The constant lack of safety and security within the country can have ugly outcomes, she says.
“A lot of the political instability, rebels, gang activity, and war within those in politics has been because oppositions feel that those who are in power have not done a very good job of upgrading the Haitian lifestyle,” Jean says.
“Even if it’s trying to start some sort of healing process through the media,” he says. “Having someone talk to the population, even on TV, one hour in the morning. That might be a way to offer some sort of help to the population at large.”
Haitians across the world are rallying together to keep spirits high, while also helping with recovery efforts, Jean says.
“We have to step in for the morale of the young people,” she says. “They’re tired.

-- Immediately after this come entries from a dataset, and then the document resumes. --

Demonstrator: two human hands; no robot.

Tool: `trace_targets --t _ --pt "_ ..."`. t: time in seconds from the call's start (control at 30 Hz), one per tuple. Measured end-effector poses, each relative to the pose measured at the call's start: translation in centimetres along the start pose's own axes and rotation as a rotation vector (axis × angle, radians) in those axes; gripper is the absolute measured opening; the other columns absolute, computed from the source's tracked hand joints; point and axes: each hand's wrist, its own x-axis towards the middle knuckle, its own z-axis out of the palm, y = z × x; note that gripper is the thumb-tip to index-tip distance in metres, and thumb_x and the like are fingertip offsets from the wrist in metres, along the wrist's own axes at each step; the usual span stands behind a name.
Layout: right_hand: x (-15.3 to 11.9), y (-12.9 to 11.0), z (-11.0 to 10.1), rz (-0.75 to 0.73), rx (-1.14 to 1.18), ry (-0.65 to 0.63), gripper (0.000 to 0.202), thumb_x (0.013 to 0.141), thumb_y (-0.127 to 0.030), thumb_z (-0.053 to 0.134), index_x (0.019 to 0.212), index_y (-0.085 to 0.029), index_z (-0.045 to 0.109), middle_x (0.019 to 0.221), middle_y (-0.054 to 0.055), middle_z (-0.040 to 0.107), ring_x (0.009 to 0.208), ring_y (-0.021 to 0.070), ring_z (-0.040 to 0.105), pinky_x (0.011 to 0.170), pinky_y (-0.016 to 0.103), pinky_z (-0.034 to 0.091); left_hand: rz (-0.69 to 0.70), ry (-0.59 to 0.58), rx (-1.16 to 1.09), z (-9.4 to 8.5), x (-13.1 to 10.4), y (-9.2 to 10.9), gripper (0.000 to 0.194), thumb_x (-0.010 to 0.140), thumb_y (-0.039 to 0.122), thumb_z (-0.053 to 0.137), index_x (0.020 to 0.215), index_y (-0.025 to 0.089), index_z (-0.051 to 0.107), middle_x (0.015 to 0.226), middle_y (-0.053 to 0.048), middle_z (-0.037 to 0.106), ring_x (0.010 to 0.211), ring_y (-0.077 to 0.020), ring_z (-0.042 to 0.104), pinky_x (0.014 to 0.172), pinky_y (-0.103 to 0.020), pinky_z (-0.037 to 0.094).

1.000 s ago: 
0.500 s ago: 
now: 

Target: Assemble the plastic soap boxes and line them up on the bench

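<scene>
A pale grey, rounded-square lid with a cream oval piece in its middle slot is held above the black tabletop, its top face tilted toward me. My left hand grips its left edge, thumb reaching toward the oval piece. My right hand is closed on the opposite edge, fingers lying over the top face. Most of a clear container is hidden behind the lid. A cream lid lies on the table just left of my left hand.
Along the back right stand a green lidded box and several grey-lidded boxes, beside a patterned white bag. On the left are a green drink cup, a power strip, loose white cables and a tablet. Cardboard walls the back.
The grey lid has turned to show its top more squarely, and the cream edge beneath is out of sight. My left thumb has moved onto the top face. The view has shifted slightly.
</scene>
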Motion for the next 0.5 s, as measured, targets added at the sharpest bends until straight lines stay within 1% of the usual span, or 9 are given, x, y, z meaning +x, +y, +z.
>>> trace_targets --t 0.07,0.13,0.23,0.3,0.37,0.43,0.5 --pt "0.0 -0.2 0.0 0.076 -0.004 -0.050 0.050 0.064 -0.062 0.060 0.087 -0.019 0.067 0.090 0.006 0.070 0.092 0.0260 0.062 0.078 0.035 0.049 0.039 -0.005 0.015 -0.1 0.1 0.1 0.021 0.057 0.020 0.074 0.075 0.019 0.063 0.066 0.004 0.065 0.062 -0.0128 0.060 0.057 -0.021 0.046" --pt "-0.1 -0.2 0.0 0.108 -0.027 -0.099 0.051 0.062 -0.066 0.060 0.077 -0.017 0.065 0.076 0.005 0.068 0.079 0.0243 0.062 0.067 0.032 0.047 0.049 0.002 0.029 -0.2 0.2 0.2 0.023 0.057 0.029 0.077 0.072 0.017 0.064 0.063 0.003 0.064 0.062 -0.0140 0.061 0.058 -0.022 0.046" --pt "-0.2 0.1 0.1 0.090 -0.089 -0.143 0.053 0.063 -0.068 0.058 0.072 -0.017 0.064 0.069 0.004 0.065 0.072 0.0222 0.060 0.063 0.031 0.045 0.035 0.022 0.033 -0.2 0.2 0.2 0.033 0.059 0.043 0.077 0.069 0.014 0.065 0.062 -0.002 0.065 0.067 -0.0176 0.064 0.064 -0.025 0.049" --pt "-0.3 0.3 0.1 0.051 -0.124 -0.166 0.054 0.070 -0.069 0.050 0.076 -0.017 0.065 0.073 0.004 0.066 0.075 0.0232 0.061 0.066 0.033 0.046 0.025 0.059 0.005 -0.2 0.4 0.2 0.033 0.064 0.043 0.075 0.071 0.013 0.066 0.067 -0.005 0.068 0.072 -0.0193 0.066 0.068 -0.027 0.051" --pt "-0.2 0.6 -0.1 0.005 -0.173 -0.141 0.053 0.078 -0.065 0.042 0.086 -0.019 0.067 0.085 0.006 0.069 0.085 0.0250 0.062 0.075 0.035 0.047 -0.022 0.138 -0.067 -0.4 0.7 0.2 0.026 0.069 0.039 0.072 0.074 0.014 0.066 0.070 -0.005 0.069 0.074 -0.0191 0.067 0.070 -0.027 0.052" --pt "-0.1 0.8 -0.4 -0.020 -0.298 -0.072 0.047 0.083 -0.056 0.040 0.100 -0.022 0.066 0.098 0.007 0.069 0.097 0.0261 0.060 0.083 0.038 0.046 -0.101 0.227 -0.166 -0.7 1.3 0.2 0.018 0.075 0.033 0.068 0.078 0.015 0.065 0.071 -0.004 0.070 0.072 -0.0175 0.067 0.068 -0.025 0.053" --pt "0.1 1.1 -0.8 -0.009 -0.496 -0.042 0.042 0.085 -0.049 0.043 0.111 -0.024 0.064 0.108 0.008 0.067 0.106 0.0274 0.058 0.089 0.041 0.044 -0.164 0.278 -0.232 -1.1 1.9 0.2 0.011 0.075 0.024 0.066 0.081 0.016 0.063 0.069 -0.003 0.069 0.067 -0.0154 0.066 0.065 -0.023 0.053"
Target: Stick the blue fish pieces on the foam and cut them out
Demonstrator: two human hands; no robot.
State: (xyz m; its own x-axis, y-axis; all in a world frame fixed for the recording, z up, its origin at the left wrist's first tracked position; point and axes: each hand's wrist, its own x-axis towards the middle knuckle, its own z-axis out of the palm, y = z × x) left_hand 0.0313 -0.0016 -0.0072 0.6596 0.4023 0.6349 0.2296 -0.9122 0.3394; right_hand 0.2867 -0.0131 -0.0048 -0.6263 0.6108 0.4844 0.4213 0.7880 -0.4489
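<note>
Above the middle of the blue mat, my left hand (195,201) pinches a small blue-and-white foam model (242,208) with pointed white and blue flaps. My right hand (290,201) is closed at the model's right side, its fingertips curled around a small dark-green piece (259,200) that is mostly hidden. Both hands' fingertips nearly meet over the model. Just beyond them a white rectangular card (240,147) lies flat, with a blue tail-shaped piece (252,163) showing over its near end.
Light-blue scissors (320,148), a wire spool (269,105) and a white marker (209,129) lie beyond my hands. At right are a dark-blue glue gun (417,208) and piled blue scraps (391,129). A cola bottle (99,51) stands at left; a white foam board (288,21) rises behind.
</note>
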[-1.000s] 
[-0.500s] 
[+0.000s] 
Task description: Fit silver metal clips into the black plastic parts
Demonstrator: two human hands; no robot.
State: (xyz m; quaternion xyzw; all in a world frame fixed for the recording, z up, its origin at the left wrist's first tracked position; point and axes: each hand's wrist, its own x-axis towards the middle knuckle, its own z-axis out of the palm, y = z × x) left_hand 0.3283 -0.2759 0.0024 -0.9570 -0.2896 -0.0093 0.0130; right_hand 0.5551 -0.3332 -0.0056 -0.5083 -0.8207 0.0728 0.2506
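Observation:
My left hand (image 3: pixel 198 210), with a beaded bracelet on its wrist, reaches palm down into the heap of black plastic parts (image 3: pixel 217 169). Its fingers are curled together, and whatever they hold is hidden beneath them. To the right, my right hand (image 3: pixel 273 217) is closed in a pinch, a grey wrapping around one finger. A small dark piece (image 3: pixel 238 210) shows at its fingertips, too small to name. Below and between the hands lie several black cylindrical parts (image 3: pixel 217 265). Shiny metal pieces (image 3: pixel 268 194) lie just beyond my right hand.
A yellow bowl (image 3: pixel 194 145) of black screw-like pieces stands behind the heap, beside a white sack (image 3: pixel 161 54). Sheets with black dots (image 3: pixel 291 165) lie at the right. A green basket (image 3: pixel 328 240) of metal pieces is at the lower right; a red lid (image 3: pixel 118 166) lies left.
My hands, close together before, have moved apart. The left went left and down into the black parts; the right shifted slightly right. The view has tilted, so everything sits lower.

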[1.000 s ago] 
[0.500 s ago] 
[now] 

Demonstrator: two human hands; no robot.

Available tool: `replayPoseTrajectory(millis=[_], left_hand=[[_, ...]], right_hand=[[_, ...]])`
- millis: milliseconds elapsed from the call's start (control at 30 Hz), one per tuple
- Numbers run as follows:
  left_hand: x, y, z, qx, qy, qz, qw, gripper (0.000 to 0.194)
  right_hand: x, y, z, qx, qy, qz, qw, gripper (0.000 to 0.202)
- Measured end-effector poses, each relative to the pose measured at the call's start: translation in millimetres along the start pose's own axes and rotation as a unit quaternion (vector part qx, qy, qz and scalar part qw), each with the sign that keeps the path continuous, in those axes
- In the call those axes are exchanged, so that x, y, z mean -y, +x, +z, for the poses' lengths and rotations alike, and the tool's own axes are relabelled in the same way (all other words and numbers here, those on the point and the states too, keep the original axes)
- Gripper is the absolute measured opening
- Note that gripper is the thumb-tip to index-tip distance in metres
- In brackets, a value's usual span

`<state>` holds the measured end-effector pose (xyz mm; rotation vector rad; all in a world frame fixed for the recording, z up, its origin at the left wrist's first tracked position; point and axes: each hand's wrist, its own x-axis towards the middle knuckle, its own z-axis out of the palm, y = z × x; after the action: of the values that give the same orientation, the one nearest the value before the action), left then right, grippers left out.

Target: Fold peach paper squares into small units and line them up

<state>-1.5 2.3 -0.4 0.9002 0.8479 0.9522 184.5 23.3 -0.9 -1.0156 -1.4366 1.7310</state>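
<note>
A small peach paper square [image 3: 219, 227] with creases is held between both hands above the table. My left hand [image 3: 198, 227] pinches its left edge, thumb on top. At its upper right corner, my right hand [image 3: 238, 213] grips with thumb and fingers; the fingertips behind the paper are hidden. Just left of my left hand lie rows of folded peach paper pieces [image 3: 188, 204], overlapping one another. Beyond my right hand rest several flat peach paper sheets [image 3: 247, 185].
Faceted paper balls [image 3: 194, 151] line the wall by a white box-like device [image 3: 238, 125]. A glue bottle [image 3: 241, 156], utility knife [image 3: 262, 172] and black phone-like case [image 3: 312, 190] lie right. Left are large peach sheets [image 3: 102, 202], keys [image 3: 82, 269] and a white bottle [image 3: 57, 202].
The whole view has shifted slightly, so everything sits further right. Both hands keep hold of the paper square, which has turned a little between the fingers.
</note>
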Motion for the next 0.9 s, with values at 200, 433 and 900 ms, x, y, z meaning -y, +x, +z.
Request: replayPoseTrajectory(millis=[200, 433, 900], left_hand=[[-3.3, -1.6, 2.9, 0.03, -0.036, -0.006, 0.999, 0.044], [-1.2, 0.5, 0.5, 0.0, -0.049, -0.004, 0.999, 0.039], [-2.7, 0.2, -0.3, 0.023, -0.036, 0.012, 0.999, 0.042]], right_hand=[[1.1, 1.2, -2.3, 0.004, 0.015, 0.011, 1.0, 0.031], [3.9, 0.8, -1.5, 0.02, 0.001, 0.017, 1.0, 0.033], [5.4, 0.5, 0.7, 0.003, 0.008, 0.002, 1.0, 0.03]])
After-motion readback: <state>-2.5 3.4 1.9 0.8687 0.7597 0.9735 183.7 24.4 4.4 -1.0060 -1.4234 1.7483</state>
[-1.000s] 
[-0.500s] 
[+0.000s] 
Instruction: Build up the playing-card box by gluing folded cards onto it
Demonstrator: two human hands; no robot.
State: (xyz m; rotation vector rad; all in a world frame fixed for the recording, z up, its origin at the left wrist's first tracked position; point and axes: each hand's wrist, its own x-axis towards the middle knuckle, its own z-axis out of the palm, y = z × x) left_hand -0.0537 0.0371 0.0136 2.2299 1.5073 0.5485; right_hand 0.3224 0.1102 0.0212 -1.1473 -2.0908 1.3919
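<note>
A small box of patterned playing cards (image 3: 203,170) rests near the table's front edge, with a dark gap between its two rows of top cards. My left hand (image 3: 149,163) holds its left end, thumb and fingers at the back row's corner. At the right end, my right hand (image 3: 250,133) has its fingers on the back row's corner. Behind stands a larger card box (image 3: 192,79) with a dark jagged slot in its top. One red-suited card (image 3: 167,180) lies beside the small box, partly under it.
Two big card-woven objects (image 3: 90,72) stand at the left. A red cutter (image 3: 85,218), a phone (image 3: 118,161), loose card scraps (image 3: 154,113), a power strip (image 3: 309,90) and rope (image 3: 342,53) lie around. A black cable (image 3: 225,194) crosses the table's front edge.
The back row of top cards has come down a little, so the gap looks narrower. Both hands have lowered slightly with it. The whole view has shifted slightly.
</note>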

They’re hungry. They want to be cared for. So, our role in the diaspora is really critical in helping Haitians come out of this very traumatic time.”
Hosean International Ministries is organizing and sending supplies to parts of Haiti hardest hit by the earthquake. The ministry is also helping to rebuild some of the homes destroyed by the earthquake.
It’s important to keep in mind lessons learned from past recovery efforts, says Lucien.
“What we need to do is work with local leaders, asking them exactly what it is that they need,” he says. “The tendency is to rush and say what you’re going to bring. People brought things in 2010 that were not needed. Look for people on the ground, and work with them to provide the help.”
“My call to the international community is how can we come alongside of this resilient nation to alleviate some of the pressure,” Jean says. “But whether or not the help comes, I do believe the Haitian people, yet again, will rise day to day, until we restore and rebuild again.”
This is certainly true for Verdieu.
He has already launched an online campaign to rebuild his home.